Why a Texas school district’s decision to ban “The Hate U Give” is so dangerous
It seems almost fitting that this regressive year would come to a close with schools just randomly banning books. On Thursday, word finally reached young adult author Angie Thomas that a Texas school district had banned The Hate U Give, her debut novel that’s been dominating the New York Times bestseller list, was longlisted for a National Book Award, nominated for an NAACP Image Award, and added to tons of other “to read ASAP” lists since its release. In case you’ve somehow slept on The Hate U Give, which is often referred to as THUG in shorthand, you should add it to your winter reading list right this minute.
Yes, it’s a young adult book, but it’s grown up AF and will almost certainly be the best thing you’ve read in a long while. The book is written from the perspective of Starr, a young black teenager who commutes from the “bad side of town” to the “good side” to go to a fancy prep school. One night, a white cop murders her unarmed friend, Khalil, and events flow from there as his story makes national headlines.
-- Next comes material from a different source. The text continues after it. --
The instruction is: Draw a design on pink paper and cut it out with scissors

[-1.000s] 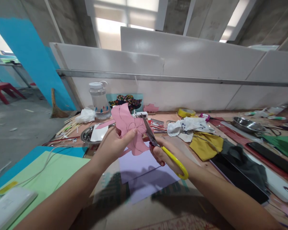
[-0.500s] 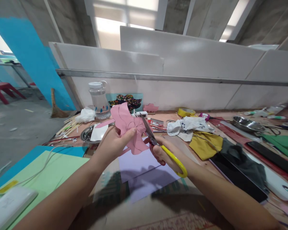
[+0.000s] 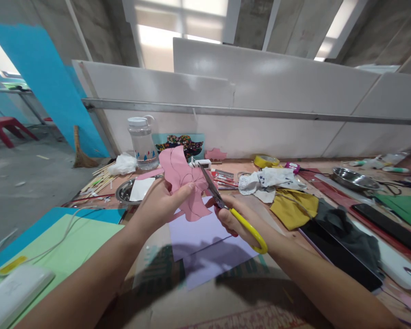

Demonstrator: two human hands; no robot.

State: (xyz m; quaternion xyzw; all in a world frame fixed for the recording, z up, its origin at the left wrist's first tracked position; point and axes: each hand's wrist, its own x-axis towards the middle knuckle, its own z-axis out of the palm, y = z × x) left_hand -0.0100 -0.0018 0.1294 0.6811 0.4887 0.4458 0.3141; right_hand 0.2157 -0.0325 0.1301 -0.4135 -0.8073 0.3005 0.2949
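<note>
My left hand (image 3: 162, 201) pinches a piece of pink paper (image 3: 176, 167) with curved lines drawn on it, the thumb lying on its face. The paper is held up above the table and its outline is partly cut. My right hand (image 3: 238, 217) is closed round a pair of scissors (image 3: 248, 228) with yellow handles. Their blades point up and to the left, at the right edge of the pink paper. Exactly where the blades meet the paper is hard to make out. Below both hands lie sheets of purple paper (image 3: 208, 260).
At left are green paper (image 3: 89, 237), a white power bank (image 3: 20, 292) and a metal bowl (image 3: 123, 194). A water bottle (image 3: 143, 144) stands at the back. To the right lie yellow cloth (image 3: 294, 208), dark grey cloth (image 3: 345, 237), a black phone (image 3: 387, 226) and another metal bowl (image 3: 354, 178).
Hands, pink paper and scissors hold almost the same pose. The whole view has shifted very slightly.
</note>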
It’s so good that they’re making a film adaptation of it, starring Issa Rae, Regina Hall, and Common. So if you haven’t heard of it yet, you will very soon.
However, it appears that the Katy Independent School District has banned the book after a teacher received complaints for “inappropriate language,” although they did so without the standard formal review a district has to go through before taking a book out of curriculums and school libraries. Usually, the district’s challenge policy means that a building principal or teacher can offer an alternate assignment for a student whose parents have complained, but they can’t remove the book for everyone. The administrator also then gives the parent a challenge form to submit to a review committee that then decides what ultimately happens to the book. Katy ISD did not immediately return HelloGiggles’ request for comment.
When Thomas learned of the books removal, she tweeted, “I’m saddened to hear that a school district in Texas banned #TheHateUGive, but I’m also empowered – you’re basically telling the kids of the Garden Heights of the world that their stories shouldn’t be told. Well, I’m going to tell them even louder. Thanks for igniting the fire.” She added that she understood that some people might take issue with the language — there are a few curse words and even the use of the n-word — but that she wrote the book she has a “HUGE issue with how little value is given to black lives.”
“I can only hope that you’ll look past the curse words and see that,” she added.
On Friday, the Office for Intellectual Freedom of the American Library Association (ALA OIF) tweeted that they were working with the Texas Library Association to get the book off the banned list. Some on Twitter suggested that the “normalization of sexual activity” was another problem with the book, since Starr talks about not being ready for sex with her boyfriend and her parents are presumed to be having sex in one scene when they “leave the room to do what married people do.”
Whether it was language, implied sex, or the fact that the book’s main theme is police brutality doesn’t matter. Teenagers need to have the option to read this book.
All of those reasons are ludicrous defenses for the ban, since so many classic books with curse words and the n-word are taught in classrooms all the time. The sex in the book is also super responsible — it opens with Starr being angry at her long-term boyfriend because he pushed the issue of having sex when she said she wasn’t ready and she’s therefore not talking to him at school. She and her mother talk frankly about birth control. What better lesson could there be about safe sex and how consent works than a narrator who feels so close to the actual teenage experience?
But the main issue isn’t language or teen makeout sessions. So many victims of police brutality are teenagers themselves, whether they are actually shot or their parents and loved ones are. Banning the book from a classroom’s library or curriculum doesn’t change that or make it go away. Michael Brown was 18 when he was killed, Trayvon Martin was 17, and Tamir Rice was 12.
In THUG, Starr has two friends killed by gun violence: one in a drive by shooting when she’s 12 years old and then Khalil at 16 years old. Thomas told Cosmopolitan in an interview that she wanted to reach readers not just of all races, but all ages to really consider these issues.
"Young adult is a critical age, and I knew that if I showed Starr going through these types of things, I could provide a mirror for some young adults and a window for adults — a lot of [whom] read young adult books — who might bring open hearts to a story that I told from her perspective, when they might normally look at a topic like this and say, ‘No.’
We talk so much about representation in film and TV, but it’s just as important for books, too. Giving teenagers a novel about racial issues, written so profoundly, and told in the voice of a young, black woman is exactly what school libraries need right now. It’s not just the content of the novel either. Far too many curriculums and library shelves are stacked with authors who are mostly white, and overwhelmingly male. Thomas didn’t just write a badass novel, she broke into a white-dominated industry in a huge way.
According to the Cooperative Children’s Book Center, there were 3,400 new children’s books written in 2016 and only 278 were about African Americans, and even that was a record high for 12 years. In the same 12-year period, there have been anywhere from 70 to 100 African-American writers. If this school banned THUG without a formal review, they’re doing young readers and writers a total disservice all around.
Hopefully, the school district can get THUG back on its shelves, because in 2017 especially, we can’t afford to censor characters like Starr or the writers that give them life.